**Work item**
For the listing that follows, give again exactly the lines from the one with "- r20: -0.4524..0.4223" to the one with "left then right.", including both.

★ ★ ★

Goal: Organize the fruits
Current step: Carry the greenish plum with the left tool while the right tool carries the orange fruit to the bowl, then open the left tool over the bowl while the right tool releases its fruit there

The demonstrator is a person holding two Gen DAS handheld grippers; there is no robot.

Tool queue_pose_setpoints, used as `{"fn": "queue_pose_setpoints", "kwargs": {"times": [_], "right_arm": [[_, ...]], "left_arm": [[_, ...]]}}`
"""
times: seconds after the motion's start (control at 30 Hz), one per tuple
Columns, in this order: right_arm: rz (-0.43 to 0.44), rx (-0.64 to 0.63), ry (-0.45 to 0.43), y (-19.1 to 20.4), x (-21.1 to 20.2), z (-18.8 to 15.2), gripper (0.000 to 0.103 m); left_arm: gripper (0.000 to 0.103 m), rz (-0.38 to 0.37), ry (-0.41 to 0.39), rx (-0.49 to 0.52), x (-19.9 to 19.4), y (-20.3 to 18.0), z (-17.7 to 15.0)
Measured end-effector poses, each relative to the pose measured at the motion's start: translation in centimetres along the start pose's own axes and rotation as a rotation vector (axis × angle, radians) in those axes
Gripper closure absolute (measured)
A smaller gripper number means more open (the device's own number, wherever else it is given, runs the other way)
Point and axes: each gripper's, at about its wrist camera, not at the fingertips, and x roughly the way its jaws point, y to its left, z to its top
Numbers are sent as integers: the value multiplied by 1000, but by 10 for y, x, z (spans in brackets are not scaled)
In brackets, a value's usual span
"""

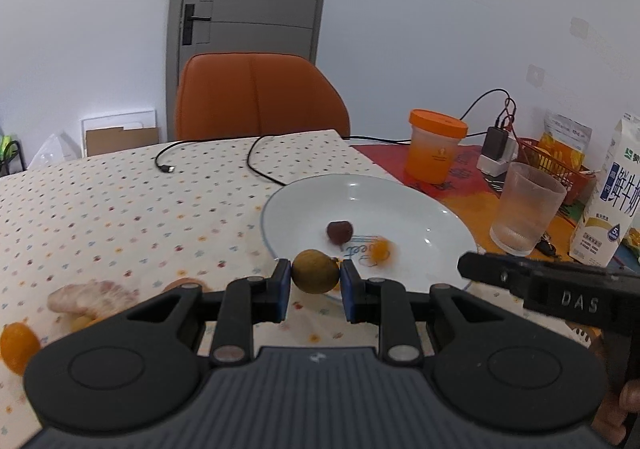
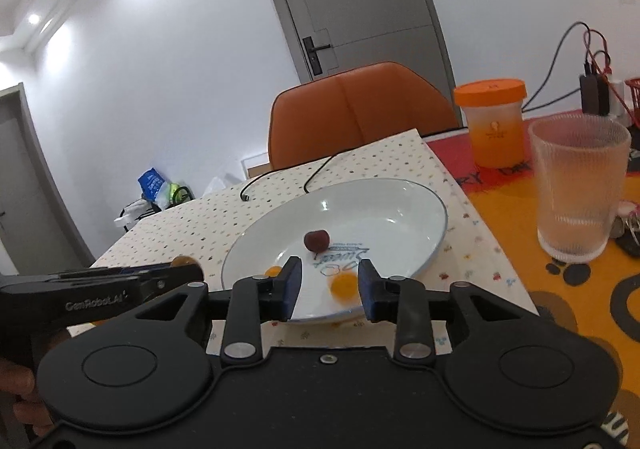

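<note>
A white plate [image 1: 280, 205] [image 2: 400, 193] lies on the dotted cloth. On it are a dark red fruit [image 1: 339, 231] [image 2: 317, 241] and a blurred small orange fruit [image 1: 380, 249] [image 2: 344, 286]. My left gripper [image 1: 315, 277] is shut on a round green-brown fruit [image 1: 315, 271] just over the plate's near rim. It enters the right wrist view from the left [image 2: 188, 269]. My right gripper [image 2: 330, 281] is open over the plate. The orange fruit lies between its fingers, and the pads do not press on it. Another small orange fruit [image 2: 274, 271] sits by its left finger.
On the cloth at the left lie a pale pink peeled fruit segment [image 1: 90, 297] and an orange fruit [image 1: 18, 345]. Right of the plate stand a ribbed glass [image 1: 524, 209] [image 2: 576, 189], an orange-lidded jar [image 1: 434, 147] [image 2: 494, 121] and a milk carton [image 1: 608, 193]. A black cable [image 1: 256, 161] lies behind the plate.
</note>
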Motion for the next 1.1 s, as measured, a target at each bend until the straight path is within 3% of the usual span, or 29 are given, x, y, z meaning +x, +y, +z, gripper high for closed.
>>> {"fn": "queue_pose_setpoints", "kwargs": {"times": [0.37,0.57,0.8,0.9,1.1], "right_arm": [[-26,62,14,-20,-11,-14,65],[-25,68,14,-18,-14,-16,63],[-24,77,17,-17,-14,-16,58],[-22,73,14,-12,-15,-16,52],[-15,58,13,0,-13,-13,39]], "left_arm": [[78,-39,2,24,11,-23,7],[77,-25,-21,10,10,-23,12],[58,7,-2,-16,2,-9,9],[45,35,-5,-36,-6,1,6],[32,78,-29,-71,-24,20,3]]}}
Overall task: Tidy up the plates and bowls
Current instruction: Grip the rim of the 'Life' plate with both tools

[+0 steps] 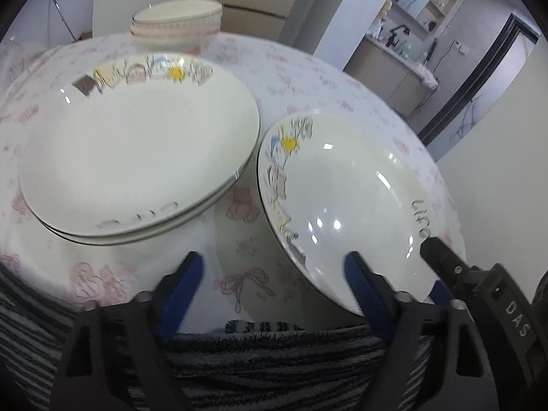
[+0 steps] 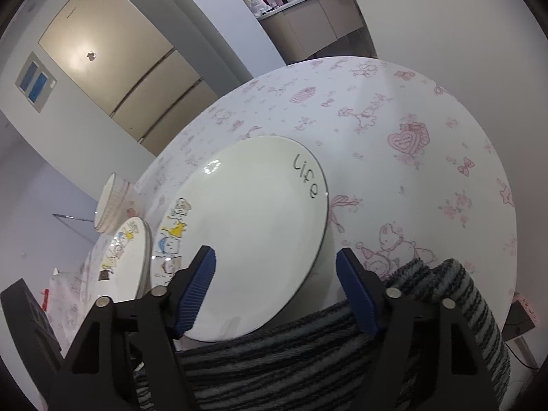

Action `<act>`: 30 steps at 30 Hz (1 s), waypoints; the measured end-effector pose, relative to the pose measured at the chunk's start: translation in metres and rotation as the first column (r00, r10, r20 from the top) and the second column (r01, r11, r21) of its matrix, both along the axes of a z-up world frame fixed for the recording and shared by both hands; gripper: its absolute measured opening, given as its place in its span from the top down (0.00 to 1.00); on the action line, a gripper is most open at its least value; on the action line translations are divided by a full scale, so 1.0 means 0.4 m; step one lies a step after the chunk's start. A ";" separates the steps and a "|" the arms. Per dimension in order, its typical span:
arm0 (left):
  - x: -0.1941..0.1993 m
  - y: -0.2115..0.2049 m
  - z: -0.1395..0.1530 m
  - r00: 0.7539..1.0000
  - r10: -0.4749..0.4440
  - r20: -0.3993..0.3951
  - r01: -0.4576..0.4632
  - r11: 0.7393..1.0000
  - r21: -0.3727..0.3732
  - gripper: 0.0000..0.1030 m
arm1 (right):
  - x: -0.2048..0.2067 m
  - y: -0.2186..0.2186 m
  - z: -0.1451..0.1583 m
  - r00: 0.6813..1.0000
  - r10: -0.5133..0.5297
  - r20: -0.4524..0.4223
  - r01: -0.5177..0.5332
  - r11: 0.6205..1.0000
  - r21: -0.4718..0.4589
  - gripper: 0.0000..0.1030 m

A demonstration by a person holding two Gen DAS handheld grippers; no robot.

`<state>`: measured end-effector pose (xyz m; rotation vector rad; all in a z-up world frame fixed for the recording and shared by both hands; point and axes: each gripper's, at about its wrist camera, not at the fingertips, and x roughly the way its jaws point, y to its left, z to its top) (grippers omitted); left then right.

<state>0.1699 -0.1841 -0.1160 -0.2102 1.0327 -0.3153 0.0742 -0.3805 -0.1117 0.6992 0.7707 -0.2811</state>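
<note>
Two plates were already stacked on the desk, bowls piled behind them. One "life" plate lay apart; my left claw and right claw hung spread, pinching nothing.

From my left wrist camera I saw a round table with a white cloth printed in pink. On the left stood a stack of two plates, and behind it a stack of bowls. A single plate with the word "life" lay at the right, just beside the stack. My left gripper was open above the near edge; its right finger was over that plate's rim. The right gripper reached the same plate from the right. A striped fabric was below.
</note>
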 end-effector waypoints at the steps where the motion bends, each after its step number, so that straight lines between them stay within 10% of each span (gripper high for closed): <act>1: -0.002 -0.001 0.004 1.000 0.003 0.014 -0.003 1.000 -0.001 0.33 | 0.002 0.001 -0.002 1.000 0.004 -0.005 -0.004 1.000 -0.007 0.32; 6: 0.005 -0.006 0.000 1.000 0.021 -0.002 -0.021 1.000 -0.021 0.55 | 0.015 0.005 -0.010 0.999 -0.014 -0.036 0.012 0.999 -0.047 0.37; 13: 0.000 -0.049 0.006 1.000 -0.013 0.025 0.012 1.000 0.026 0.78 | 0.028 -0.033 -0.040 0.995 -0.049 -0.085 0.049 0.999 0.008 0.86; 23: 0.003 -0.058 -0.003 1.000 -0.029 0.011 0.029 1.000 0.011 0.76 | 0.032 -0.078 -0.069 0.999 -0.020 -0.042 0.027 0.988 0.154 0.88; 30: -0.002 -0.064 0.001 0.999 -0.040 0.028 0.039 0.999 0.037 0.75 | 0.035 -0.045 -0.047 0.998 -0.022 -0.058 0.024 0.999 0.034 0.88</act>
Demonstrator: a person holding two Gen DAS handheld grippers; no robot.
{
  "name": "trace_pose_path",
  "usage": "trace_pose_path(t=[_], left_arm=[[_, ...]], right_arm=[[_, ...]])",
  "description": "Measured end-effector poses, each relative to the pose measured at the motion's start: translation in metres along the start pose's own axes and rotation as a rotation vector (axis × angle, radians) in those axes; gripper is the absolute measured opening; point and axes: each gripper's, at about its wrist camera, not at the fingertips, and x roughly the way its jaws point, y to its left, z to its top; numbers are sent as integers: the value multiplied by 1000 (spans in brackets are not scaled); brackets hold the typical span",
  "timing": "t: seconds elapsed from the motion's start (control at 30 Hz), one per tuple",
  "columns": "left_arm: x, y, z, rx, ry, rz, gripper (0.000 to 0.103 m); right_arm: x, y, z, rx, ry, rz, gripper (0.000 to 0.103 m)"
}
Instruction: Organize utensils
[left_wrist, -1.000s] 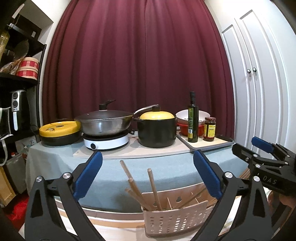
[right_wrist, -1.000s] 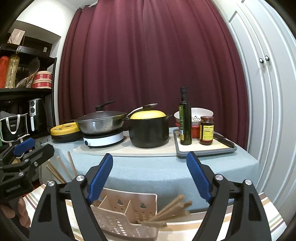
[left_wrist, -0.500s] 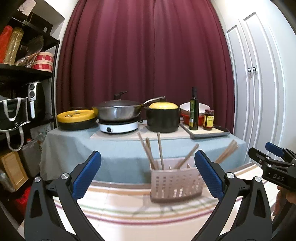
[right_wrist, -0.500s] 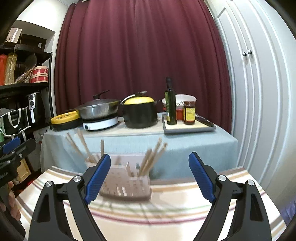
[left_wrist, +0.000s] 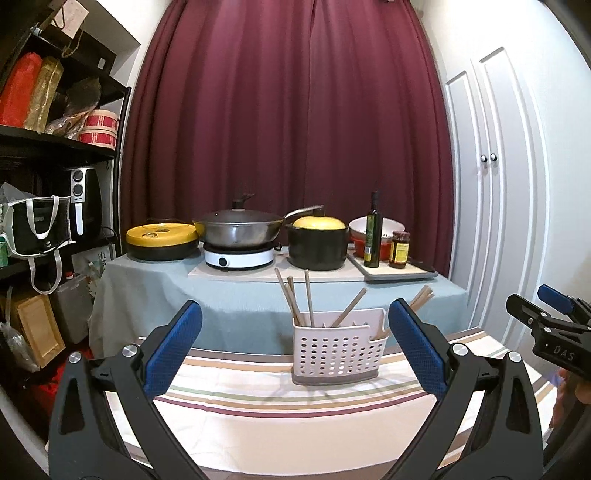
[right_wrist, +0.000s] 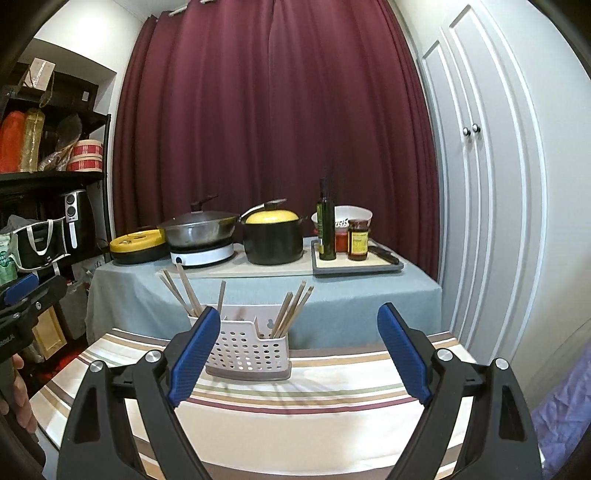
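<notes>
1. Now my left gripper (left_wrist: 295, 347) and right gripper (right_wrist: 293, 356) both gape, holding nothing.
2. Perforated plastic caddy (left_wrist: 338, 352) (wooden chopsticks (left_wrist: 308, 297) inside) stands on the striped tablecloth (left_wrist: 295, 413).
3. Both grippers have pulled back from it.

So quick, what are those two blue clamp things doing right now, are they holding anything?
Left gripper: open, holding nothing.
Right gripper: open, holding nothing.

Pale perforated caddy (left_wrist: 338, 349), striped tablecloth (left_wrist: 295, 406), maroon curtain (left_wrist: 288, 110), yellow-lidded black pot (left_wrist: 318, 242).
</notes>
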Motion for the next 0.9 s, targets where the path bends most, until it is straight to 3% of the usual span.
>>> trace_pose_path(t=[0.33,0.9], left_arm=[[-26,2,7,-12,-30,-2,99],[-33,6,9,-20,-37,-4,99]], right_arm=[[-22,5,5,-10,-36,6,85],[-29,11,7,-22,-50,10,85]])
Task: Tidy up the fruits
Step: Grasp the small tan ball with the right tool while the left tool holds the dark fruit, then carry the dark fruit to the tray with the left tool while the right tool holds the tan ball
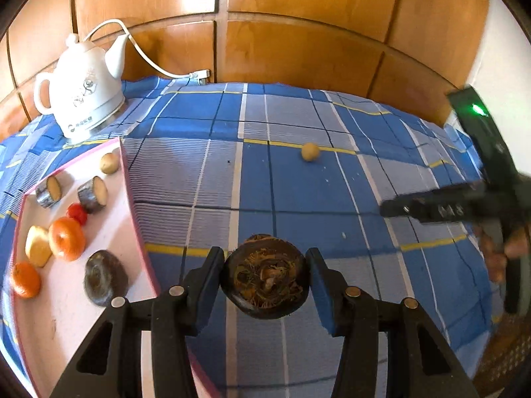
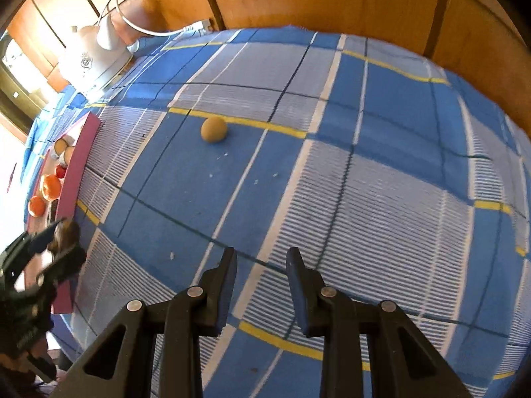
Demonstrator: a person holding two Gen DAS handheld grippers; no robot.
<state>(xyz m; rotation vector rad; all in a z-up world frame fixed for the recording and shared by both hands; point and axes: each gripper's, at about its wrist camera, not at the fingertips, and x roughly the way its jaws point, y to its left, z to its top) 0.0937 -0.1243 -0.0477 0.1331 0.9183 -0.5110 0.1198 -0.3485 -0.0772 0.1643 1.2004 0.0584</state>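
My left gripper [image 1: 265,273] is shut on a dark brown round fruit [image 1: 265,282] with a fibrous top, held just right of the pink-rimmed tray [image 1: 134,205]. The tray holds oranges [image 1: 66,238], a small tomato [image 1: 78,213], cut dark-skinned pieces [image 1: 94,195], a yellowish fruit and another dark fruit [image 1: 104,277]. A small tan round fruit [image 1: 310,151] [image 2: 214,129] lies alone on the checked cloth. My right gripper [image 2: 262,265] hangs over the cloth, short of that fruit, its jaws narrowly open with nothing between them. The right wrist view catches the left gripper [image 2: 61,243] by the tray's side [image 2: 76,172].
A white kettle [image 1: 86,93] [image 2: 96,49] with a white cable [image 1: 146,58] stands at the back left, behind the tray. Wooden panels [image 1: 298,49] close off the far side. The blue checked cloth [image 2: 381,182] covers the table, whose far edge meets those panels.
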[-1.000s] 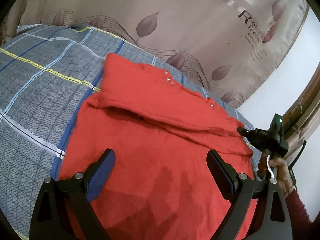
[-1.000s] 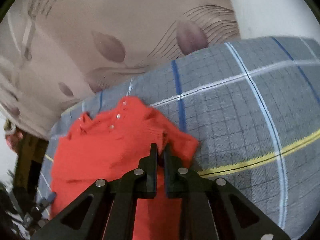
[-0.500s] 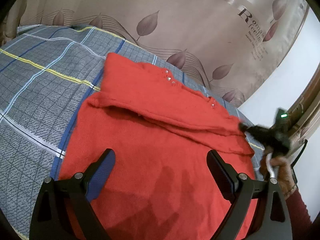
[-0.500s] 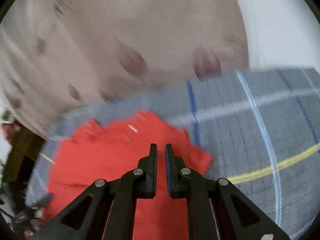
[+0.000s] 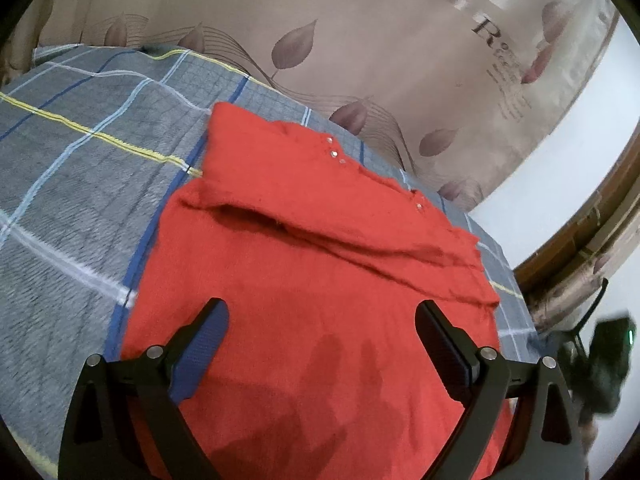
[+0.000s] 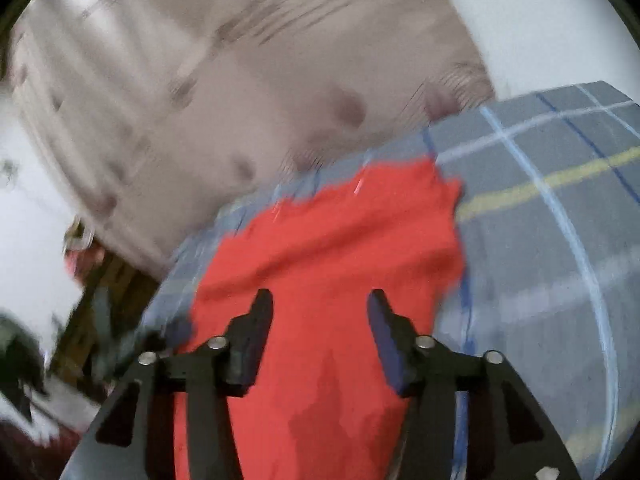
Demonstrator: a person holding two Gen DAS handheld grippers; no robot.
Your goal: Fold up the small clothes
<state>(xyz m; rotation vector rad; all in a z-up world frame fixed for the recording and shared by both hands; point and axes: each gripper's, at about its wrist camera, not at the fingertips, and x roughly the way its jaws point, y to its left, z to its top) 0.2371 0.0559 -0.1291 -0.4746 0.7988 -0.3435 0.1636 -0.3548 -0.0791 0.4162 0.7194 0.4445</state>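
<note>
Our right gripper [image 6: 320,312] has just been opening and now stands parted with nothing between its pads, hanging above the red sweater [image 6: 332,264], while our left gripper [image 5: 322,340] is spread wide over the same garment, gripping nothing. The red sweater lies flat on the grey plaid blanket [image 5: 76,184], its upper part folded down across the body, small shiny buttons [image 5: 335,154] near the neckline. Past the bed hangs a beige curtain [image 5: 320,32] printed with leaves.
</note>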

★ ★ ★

**Output of the task**
  - r20: -0.4524..0.4223
  - r01: -0.5177..0.5332
  - r11: 0.6205..1.0000
  - r21: -0.4718..0.4589
  - gripper: 0.0000..0.1030 m

A demonstration by a person holding two Gen DAS handheld grippers; no robot.

`<state>`: measured end-effector pose (xyz m; rotation vector rad; all in a z-up world frame fixed for the recording and shared by both hands; point and axes: each gripper's, at about its wrist camera, not at the fingertips, and x roughly the way its jaws point, y to its left, z to its top) (grippers omitted); left then right.

No additional output will be given.